What does not work well
- Rereading and passive review. Looking at a character and thinking “yes, I know that” trains recognition, not writing.
- Copying a character twenty times in a row. After the first one or two, your hand is tracing, not recalling. Write it once from memory, look away, and write it again later instead.
- Cramming. A long session feels productive, but without spaced follow-up the gains fade within days.

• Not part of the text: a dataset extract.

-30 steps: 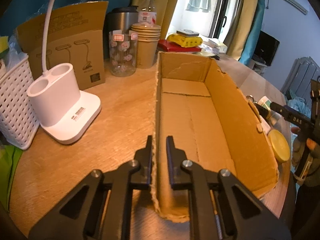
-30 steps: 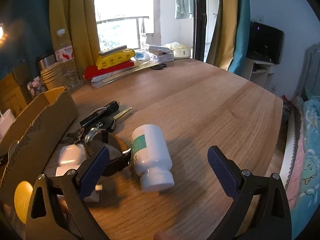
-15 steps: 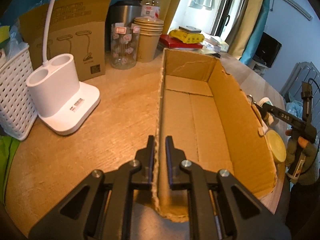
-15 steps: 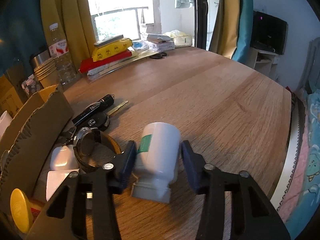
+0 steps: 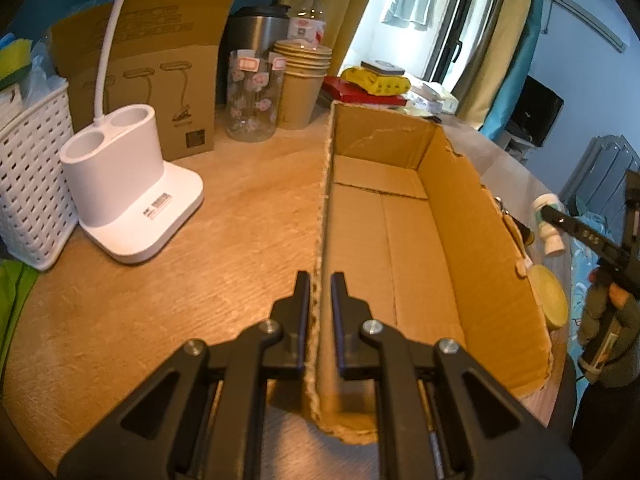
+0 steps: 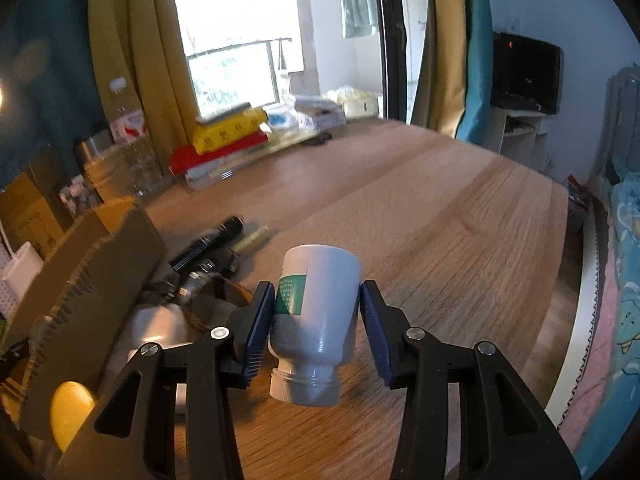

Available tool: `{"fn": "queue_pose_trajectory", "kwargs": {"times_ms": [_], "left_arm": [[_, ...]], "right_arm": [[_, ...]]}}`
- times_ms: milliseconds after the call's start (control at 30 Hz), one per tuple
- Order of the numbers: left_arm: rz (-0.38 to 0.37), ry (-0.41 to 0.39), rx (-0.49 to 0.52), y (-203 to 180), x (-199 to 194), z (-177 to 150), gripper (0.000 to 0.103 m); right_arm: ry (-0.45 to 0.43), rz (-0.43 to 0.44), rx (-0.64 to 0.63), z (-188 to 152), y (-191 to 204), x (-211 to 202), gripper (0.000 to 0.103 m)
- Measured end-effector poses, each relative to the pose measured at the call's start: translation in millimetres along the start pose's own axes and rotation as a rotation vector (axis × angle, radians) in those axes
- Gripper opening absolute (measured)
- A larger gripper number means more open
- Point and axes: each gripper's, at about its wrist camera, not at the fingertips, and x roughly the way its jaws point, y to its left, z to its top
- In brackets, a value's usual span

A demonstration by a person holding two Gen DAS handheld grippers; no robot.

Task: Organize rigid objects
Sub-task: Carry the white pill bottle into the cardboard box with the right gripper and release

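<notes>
My right gripper is shut on a white pill bottle with a green label, cap toward the camera, held just above the wooden table. The bottle also shows in the left wrist view, beyond the box's right wall. My left gripper is shut on the left wall of an open, empty cardboard box. Right of the box lie a yellow lid, a white case, a wristwatch, a black pen and a key.
A white lamp base, a white basket, a cardboard carton, a glass jar and stacked paper cups stand left of the box. Books lie at the table's far side.
My right gripper closed on the white bottle and lifted it off the table. My left gripper kept its hold on the box wall.
</notes>
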Motion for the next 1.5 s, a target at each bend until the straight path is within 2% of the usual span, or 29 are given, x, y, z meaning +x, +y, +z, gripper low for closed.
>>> {"fn": "queue_pose_trajectory", "kwargs": {"times_ms": [267,533,733,933,1167,1500], "left_arm": [[0.011,-0.010,-0.008,1,-1,-1,0.010],[0.028,-0.006,-0.041,3,-5,-3,0.010],[0.033,0.000,-0.051,2,-7,-4,0.010],[0.033,-0.001,-0.053,2,-8,-5,0.010],[0.039,-0.009,-0.048,1,-8,-6,0.010],[0.039,-0.021,-0.039,1,-9,-8,0.010]], "right_arm": [[-0.096,0.108,-0.050,9,42,-55,0.047],[-0.126,0.231,-0.134,6,98,-85,0.047],[-0.101,0.331,-0.209,-8,146,-92,0.047],[-0.064,0.394,-0.241,-19,175,-90,0.047],[-0.020,0.429,-0.249,-29,192,-80,0.047],[0.102,0.467,-0.244,-46,202,-47,0.047]]}}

A worked example: making a hard kanji stick
Take the kanji for language, a fourteen-stroke character that is easy to forget as a single picture. Break it into parts and it becomes three pieces you already know: the speech radical on the left, then the character for “five” sitting above the character for “mouth” on the right. Now add a one-line story: speech, said five times from the mouth, becomes language. You are no longer memorizing fourteen loose strokes. You are recalling three familiar chunks, their positions, and a tiny story that glues them together. Write it from memory a few times, spaced over a few days, and it moves from “I have seen that” to “I can produce that.” That is the whole method in miniature: decompose, attach meaning, then recall by hand.
A simple weekly routine
- Each day, take a few new characters, write them from memory from a meaning and reading prompt, and clear whatever spaced reviews are due.
- When a character is stubborn, break it into radicals and add a one-line mnemonic.

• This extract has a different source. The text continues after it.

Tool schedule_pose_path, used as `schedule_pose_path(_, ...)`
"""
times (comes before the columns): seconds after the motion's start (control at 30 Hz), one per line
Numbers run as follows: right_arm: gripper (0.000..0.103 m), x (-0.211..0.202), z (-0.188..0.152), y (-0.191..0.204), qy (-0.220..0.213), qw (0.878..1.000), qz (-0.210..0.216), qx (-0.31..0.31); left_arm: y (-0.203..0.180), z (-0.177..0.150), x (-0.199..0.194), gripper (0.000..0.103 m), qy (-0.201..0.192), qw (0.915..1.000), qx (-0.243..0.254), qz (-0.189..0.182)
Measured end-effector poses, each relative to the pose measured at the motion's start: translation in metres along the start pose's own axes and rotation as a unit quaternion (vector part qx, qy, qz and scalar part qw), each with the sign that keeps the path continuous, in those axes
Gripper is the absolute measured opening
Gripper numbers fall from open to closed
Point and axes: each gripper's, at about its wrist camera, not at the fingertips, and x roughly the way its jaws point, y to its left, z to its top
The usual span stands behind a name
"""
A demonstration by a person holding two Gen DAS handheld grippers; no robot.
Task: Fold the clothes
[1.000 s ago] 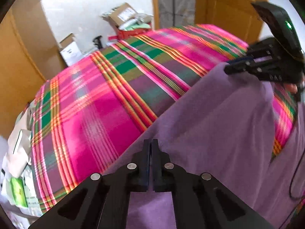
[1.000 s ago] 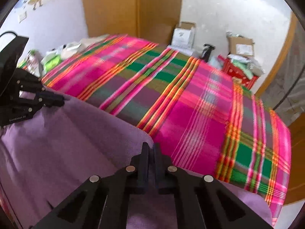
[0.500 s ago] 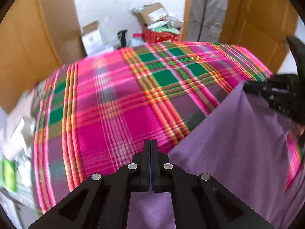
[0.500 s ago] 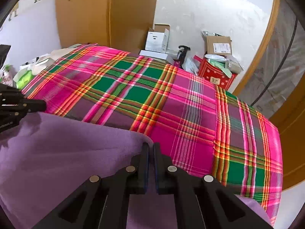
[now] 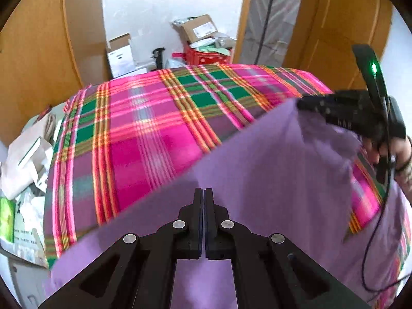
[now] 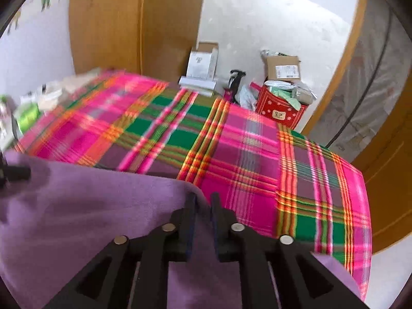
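Your left gripper (image 5: 204, 195) has its fingers pressed tight together on the top edge of the purple garment (image 5: 270, 180), no gap showing between them. Your right gripper (image 6: 203, 200) sits with a narrow gap between its fingers, and the purple cloth's edge runs right up through that gap; whether it is truly pinched there is hard to say. The garment hangs stretched between the two tools, held up in front of the pink and green plaid bedspread (image 6: 231, 149). Beyond the bed, against the white wall, stand a white box (image 6: 202, 61), a cardboard box (image 6: 282, 68) and a red box (image 6: 279, 109).
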Motion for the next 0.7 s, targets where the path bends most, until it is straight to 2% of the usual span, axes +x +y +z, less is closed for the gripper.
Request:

- Once a week, run a quick pass over the characters you miss most.
Five to ten minutes a day will outperform one long weekly block, because the characters you wrote today need to come back while the memory is still forming. Consistency, not session length, is what makes kanji stick in your hand.
How long until a kanji sticks
There is no fixed number, but the shape of the curve is predictable. A character usually needs several spaced, successful recalls before it holds: one the same day, one the next day, then a few at growing intervals. The first recall after a gap is the hard one, and it is also the one that teaches your memory the most. Easy characters drop out of rotation quickly. Stubborn ones keep returning until they do not. The job is not to drill a kanji until it is perfect today, but to meet it again just as you are about to forget it, which is exactly what a spaced schedule arranges for you.